III- Seguro Garantia Judicial no âmbito tributário

A lei 13.043/14 trouxe alterações para a Lei de Execução Fiscal (lei 6.830/80), incluindo o seguro garantia judicial como um dos meios de garantir a cobrança judicial do débito tributário (art. 9º, inciso II) - que, inclusive, configura um dos requisitos para a apresentação dos embargos à execução pela defesa do contribuinte (art. 16, inciso II). Passou-se ainda a autorizar a substituição da penhora pelo seguro garantia em qualquer fase do processo (art. 15, inciso I). Por meio do anexo I da circular SUSEP 477/13, definiu-se que, para o seguro garantia judicial na execução fiscal, a seguradora poderá ser intimada a efetuar o depósito em juízo do valor segurado, caso não sejam atribuídos os efeitos suspensivos aos embargos à execução ou à apelação do tomador-executado.

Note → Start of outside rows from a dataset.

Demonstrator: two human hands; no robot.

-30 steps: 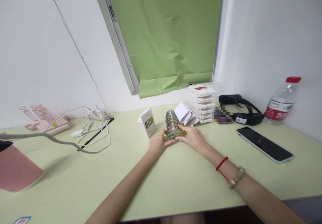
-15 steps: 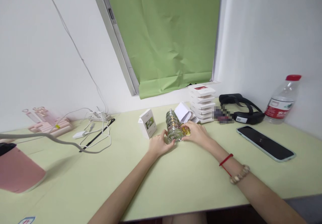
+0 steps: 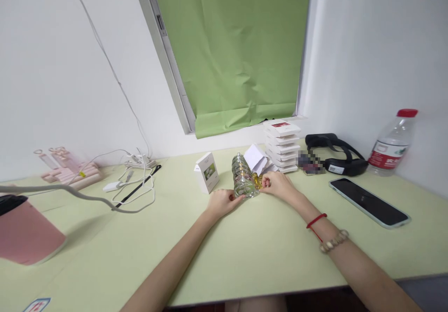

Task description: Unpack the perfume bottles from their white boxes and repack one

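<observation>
A ribbed clear glass piece (image 3: 245, 179), wider at the near end and narrowing to a small knob, sits mid-desk; whether it is one vessel or a stack I cannot tell. My left hand (image 3: 222, 202) is closed against its left side, thumb across the low near edge. At its right side is a small yellow glass piece (image 3: 257, 180). The fingers of my right hand (image 3: 278, 185) are curled into a pinch right beside the yellow piece; what lies between the fingertips is hidden. Left of the glass stands a white box (image 3: 207, 173) with a picture on its front.
Behind my right hand are an open white carton (image 3: 257, 158) and a stack of white boxes (image 3: 282, 146). A black headset (image 3: 345, 163), a phone (image 3: 369, 202) and a bottle (image 3: 390, 146) lie or stand right. Cables (image 3: 136, 197) and a pink container (image 3: 30, 232) are left.
My right hand has shifted slightly right and its fingers have curled in tighter beside the yellow piece. My left hand stays at the clear glass. The view has moved slightly.
</observation>
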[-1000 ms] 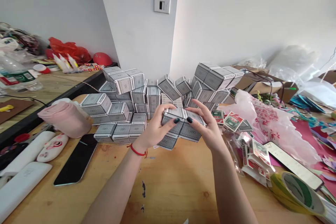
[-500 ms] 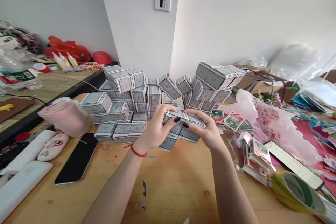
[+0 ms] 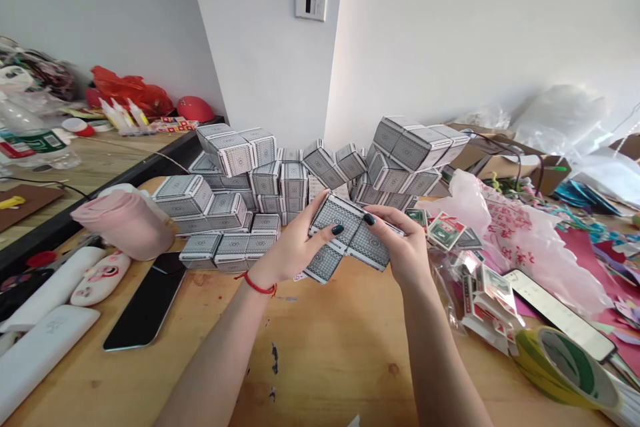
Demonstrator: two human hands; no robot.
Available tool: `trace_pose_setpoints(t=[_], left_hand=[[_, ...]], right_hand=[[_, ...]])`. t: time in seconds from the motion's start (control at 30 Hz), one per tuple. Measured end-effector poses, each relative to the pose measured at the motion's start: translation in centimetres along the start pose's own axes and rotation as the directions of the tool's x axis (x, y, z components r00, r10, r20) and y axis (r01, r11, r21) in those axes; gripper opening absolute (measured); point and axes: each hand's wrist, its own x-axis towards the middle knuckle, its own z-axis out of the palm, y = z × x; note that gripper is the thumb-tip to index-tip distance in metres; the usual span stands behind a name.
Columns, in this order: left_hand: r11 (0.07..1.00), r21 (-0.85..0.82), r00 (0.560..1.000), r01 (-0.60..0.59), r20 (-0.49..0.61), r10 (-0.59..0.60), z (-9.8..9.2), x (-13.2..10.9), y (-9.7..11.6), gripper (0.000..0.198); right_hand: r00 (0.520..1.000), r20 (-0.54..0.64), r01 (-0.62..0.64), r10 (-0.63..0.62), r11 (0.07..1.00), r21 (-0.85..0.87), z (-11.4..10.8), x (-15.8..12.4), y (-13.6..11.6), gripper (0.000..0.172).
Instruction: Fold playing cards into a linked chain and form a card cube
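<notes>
Between both hands is a joined cluster of playing-card boxes (image 3: 345, 235), grey-white with patterned card backs facing me. My left hand (image 3: 305, 237) grips its left side, thumb across the front and fingers behind. On the right side my right hand (image 3: 403, 237) holds it the same way, its thumb near the top edge. Several similar card boxes (image 3: 235, 213) stand stacked behind and left of the hands. More card boxes (image 3: 410, 147) are piled at the back right. The fingers behind the cluster are mostly hidden.
To the left lie a black phone (image 3: 145, 303), a pink roll (image 3: 125, 223) and white cases (image 3: 50, 347). On the right are card packets (image 3: 447, 230), a pink-white plastic bag (image 3: 520, 233), a lit phone (image 3: 560, 313) and a yellow tape roll (image 3: 565, 367). A wall (image 3: 270, 47) rises behind.
The held cluster has tilted so its patterned faces turn more toward me. My right hand has shifted slightly right and its thumb has moved up on the cards.
</notes>
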Motion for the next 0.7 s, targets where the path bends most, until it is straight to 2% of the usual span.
trace_pose_setpoints(t=[0.13,0.2,0.27,0.33,0.43,0.53,0.63,0.7], left_hand=[[1.0,0.012,1.0,-0.024,-0.018,0.025,-0.5,-0.1,0.3,0.062],[0.999,0.008,0.999,-0.034,0.014,0.034,-0.9,-0.1,0.3,0.065],[0.999,0.007,0.998,-0.033,0.055,0.033,-1.1,-0.1,0.4,0.064],[0.999,0.003,0.999,-0.033,0.039,0.033,-1.1,-0.1,0.4,0.059],[0.999,-0.013,0.999,-0.044,-0.022,0.044,-1.2,0.0,0.4,0.052],[0.999,-0.011,0.999,-0.043,-0.013,0.043,-1.5,0.0,0.6,0.05],[0.999,0.021,0.999,-0.033,-0.003,0.033,-1.8,-0.1,0.9,0.049],[0.999,0.037,0.998,-0.035,-0.055,0.037,-1.7,-0.2,1.1,0.046]], right_hand=[[1.0,-0.015,-0.005,0.006,0.999,0.04,0.2,0.0,0.3,0.029],[0.998,-0.053,-0.018,0.021,0.998,0.062,0.0,0.1,0.7,0.033],[0.995,-0.089,-0.046,0.055,0.994,0.094,-0.3,0.3,1.1,0.038],[0.991,-0.085,-0.089,0.101,0.988,0.128,-0.7,0.4,1.3,0.042],[0.991,0.018,-0.132,0.131,0.983,0.128,-1.1,0.5,1.1,0.04],[0.986,0.127,-0.118,0.111,0.991,0.056,-1.4,0.4,0.6,0.039],[0.962,0.25,-0.115,0.111,0.993,0.003,-1.4,0.2,0.2,0.044],[0.943,0.316,-0.115,0.104,0.993,0.018,-1.2,0.0,0.1,0.049]])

Quanto às condições para a aceitação do seguro garantia ofertado, a portaria 164/2014 da Procuradoria-Geral da Fazenda Nacional listou uma série de requisitos que devem constar nas cláusulas contratuais da apólice. Dentre as exigências feitas pelo art. 3° da portaria, sublinhe-se: i) na execução fiscal o montante segurado deverá ser igual ao original do débito executado com os encargos e acréscimos legais; ii) no parcelamento administrativo fiscal, o montante segurado inicial deverá ser idêntico ao da dívida consolidada a ser parcelada; iii) a manutenção da vigência do seguro, mesmo se o tomador estiver inadimplente; e iv) a vigência da apólice será de, no mínimo, dois anos, no seguro garantia judicial para execução fiscal, e de prazo igual à duração do parcelamento, no seguro garantia parcelamento administrativo fiscal.

Outra premissa importante para a admissibilidade do seguro é a exigência de cláusula que estabeleça as situações caracterizadoras de sinistro, nos termos do art. 10 da portaria, gerando o dever de indenizar da seguradora. As hipóteses de sinistro descritas são: i) para execução fiscal, com o não pagamento pelo tomador, quando determinado pelo juiz, independentemente do trânsito em julgado ou de qualquer outra ação judicial em curso na qual se discuta o débito, após o recebimento dos embargos à execução ou da apelação, sem efeito suspensivo, com o não cumprimento da obrigação de, até sessenta dias antes do fim da vigência da apólice, renovar o seguro garantia ou apresentar nova garantia suficiente e idônea; ii) para parcelamento administrativo fiscal, com a rescisão do parcelamento, motivada pelo inadimplemento das obrigações assumidas pelo tomador, com o não cumprimento da obrigação de até sessenta dias antes do fim da vigência da apólice, renovar o seguro garantia ou apresentar nova garantia suficiente e idônea.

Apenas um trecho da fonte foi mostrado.